#### [DIRECTIONS FOR THIS TASK]
Once you reach the line containing "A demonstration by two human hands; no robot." in the entries below, write out that line and each one after it down to the line containing "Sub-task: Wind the", exactly and with nothing added.

#### [MATERIAL PROVIDED]
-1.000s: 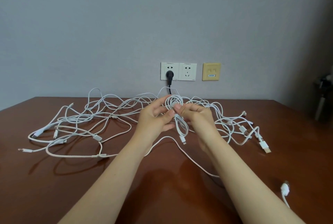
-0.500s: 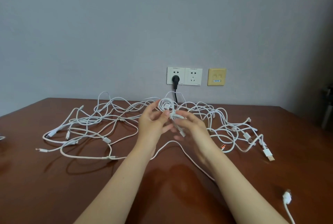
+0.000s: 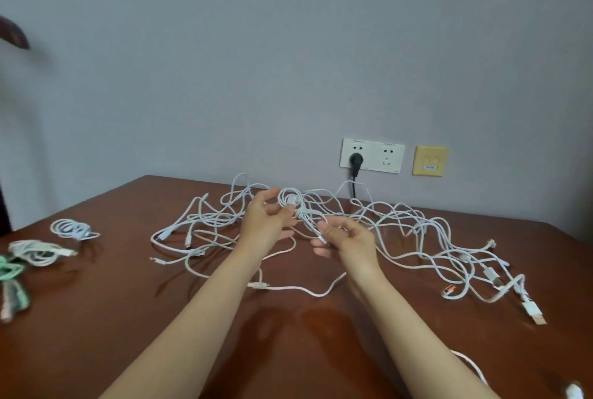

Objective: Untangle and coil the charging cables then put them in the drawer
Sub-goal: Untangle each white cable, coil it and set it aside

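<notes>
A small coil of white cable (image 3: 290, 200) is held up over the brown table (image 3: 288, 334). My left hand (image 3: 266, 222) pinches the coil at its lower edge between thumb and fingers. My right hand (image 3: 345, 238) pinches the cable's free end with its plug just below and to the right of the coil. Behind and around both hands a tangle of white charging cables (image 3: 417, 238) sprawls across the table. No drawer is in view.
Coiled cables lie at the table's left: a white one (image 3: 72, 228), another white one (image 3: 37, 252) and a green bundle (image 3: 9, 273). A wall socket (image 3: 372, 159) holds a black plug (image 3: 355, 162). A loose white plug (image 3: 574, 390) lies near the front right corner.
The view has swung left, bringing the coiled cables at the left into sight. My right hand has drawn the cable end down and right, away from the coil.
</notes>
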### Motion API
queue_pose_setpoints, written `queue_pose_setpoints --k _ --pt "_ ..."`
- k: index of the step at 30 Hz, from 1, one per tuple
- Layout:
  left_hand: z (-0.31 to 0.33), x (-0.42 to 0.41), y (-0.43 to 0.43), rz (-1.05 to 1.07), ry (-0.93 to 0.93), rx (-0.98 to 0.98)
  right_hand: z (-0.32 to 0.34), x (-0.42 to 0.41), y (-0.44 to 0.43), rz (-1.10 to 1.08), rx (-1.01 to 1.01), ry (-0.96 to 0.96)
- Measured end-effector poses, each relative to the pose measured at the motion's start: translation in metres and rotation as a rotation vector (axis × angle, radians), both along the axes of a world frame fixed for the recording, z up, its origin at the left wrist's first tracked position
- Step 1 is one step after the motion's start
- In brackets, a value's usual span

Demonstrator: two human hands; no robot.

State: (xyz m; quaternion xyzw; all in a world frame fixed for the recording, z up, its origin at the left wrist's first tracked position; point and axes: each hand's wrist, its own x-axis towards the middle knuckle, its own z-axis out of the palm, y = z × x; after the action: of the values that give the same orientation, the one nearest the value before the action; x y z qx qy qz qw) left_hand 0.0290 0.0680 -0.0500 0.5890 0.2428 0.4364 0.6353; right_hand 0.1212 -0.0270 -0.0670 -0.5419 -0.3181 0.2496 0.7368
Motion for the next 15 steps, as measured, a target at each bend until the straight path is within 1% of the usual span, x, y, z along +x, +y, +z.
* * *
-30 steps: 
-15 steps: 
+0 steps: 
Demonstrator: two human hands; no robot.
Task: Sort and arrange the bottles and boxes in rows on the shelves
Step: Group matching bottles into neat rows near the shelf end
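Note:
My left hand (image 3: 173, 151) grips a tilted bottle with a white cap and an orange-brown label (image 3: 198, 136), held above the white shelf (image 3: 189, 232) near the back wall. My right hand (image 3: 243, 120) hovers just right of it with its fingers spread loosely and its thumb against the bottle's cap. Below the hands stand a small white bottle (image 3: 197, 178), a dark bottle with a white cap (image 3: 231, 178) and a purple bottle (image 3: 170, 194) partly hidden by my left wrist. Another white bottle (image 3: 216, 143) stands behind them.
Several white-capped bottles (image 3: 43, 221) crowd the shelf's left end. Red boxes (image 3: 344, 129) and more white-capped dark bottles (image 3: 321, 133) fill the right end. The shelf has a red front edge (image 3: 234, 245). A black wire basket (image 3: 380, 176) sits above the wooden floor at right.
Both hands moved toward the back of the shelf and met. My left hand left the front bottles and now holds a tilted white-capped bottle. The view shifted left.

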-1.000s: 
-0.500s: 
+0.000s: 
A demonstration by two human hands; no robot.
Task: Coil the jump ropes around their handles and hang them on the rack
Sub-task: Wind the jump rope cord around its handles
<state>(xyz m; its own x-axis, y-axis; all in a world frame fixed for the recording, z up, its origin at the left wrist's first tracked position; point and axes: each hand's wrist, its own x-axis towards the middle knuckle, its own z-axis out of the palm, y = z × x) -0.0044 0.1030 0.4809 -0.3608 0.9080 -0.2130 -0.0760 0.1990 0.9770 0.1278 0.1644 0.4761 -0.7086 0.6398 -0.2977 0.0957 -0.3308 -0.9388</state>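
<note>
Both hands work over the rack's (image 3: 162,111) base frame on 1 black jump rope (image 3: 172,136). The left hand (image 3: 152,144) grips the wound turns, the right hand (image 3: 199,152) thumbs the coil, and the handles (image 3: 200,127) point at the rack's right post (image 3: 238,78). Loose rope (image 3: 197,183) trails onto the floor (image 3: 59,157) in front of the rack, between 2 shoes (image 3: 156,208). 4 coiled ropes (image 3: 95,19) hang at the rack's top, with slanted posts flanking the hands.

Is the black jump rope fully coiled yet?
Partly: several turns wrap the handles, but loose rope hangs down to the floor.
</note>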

#### [EXERCISE RESPONSE]
A demonstration by two human hands; no robot.
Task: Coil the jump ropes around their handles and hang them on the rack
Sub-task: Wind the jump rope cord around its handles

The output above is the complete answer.